For him, the 2-0 victory and the manner in which it was achieved filled, and still fills, him with enormous pride.
He recalls how his team had been chasing shadows for much of the day, how his captain played the last few minutes with ‘his face smashed in’ but how they dogged out a clean-sheet and two beauties from Gary McSheffrey.
It went a big way to cutting the noose that had been hung round his neck by various people. No wonder he wants more of the same today when Andy Ritchie’s lowly Yorkshiremen visit St Andrew’s.
"The important thing is we get another performance like against West Brom," Bruce said yesterday. "The supporters, the owners, the directors and even me enjoyed seeing that performance.
"From that moment — when there were 1,000 seats sold on the Friday for the Coventry match — all of a sudden there is 6,000 going to Coventry because of the performance against West Brom. We must have a repeat of that."
He will hope the chances are high. While Bruce involved most of his orchestra in the midweek Carling Cup exit to Liverpool, he noticeably kept his soloists back.
McSheffrey, Nicklas Bendtner, Stephen Clemence and Fabrice Muamba all played little or no part on Wednesday night and will therefore approach their necessities without having been sapped by the niceties.
And that’s the only way Birmingham’s league position can be viewed.
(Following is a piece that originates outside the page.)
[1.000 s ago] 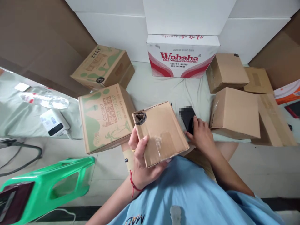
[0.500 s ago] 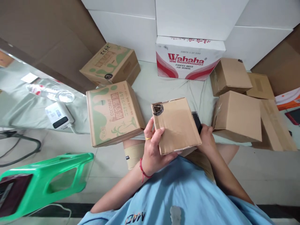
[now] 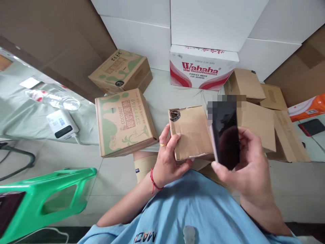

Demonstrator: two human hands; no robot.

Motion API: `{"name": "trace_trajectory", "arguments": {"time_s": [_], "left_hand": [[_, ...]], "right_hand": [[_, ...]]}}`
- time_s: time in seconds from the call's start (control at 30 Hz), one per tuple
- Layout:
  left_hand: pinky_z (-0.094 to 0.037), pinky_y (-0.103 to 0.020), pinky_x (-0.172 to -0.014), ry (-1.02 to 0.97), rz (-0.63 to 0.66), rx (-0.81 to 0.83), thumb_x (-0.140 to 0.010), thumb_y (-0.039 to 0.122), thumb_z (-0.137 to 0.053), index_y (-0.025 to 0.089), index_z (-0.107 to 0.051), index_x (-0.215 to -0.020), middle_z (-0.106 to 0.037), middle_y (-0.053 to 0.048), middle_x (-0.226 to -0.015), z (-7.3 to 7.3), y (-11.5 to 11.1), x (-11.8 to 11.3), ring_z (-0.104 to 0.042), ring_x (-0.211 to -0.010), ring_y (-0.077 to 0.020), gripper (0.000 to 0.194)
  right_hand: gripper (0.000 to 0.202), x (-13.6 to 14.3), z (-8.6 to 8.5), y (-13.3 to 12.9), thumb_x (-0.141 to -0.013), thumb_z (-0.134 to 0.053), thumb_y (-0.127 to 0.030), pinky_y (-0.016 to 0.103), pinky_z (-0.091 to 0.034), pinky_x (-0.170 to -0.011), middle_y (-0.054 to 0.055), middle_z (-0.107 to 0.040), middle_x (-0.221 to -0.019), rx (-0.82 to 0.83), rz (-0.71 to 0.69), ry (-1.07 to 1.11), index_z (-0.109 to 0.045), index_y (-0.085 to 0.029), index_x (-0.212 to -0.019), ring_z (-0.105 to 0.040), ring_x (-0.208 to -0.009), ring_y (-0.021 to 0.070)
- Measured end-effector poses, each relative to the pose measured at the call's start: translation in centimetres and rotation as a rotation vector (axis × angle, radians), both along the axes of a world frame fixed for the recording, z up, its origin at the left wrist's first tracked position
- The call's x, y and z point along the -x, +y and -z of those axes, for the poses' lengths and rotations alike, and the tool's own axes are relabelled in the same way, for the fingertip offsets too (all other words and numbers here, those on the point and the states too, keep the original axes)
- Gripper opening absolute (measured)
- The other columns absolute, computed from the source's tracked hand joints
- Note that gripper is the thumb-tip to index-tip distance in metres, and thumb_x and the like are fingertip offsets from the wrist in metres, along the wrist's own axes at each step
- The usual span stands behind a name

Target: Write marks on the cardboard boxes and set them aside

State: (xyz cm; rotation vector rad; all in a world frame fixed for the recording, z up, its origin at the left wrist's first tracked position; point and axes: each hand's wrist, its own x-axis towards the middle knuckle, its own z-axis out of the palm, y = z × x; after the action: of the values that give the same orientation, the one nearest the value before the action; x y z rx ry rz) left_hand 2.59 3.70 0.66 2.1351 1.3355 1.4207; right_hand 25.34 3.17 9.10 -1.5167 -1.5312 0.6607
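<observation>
My left hand (image 3: 170,159) is closed around the near left side of a small brown cardboard box (image 3: 194,135); it wears a ring and a red string bracelet. Dark tape or a torn patch rings a hole at the box's far left corner. Raised just right of the box, my right hand (image 3: 251,169) grips a smartphone (image 3: 225,135) by its edges, its dark screen turned up toward me. Part of the phone is blurred by pixel blocks. Whether the phone touches the box I cannot tell.
Left are two printed coconut cartons (image 3: 124,125), a power bank (image 3: 62,125), a plastic bottle (image 3: 53,100) and a green stool (image 3: 58,193). Behind stands a Wahaha water carton (image 3: 200,71). Several plain brown boxes (image 3: 259,122) and another dark phone-like device (image 3: 312,127) are at the right.
My right hand has come up from behind the box's right side, bringing the phone into full view with its screen toward me. My left hand still holds the box, which has shifted slightly.
</observation>
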Motion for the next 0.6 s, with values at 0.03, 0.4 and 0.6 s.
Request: {"name": "trace_trajectory", "arguments": {"time_s": [0.03, 0.4, 0.6], "left_hand": [[-0.051, -0.068, -0.118, -0.002, -0.005, -0.012, -0.09, 0.033, -0.081, 0.024, -0.037, -0.162, -0.048, -0.026, -0.158, -0.1, 0.0, -0.1, -0.035, -0.164, -0.0468, 0.085], [-0.059, -0.063, -0.112, -0.047, -0.055, -0.102, -0.101, 0.042, -0.074, 0.029, -0.045, -0.162, -0.065, -0.018, -0.144, 0.0, 0.3, -0.3, -0.05, -0.155, -0.0427, 0.069], [-0.06, -0.062, -0.11, 0.016, -0.06, -0.03, -0.097, 0.045, -0.081, 0.029, -0.043, -0.162, -0.055, -0.022, -0.153, -0.1, -0.4, 0.6, -0.052, -0.153, -0.0437, 0.078]], "right_hand": [[0.094, 1.3, -0.7, -0.2, -0.071, -0.092, -0.039, 0.045, -0.066, -0.088, 0.014, -0.069, -0.133, -0.03, -0.042, -0.037, -0.049, -0.025, -0.153, -0.074, -0.11, 0.031], [0.083, 6.8, -1.6, 0.2, -0.084, -0.084, -0.038, 0.046, -0.069, -0.081, 0.016, -0.065, -0.128, -0.273, -0.107, -0.273, -0.043, -0.023, -0.154, -0.072, -0.113, 0.0335], [0.091, 5.3, -1.1, 0.0, -0.078, -0.089, -0.036, 0.043, -0.068, -0.087, 0.015, -0.065, -0.136, -0.186, -0.145, 0.005, -0.043, -0.024, -0.155, -0.073, -0.114, 0.03]]}}
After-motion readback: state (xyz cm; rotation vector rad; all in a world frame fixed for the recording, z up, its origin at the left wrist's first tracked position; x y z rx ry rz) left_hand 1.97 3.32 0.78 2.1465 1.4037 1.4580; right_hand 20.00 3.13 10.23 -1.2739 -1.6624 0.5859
Their Championship renaissance is gathering speed — they have won their last four without conceding a goal — and has taken them to within three points of top spot.
Consecutive matches on their own turf represent not just an opportunity to haul in leaders Cardiff City, who are at home to third-placed Burnley this weekend, but to overtake them too.
Bruce must consider whether his defence has the legs to manage a second game inside four days. He has always maintained it is the one area of his team where consistency of selection is vital and is likely to want to retain the quartet of Stephen Kelly, Radhi Jaidi, the rejuvenated Martin Taylor and Mat Sadler. Muamba, Clemence and McSheffrey are all likely to return in midfield.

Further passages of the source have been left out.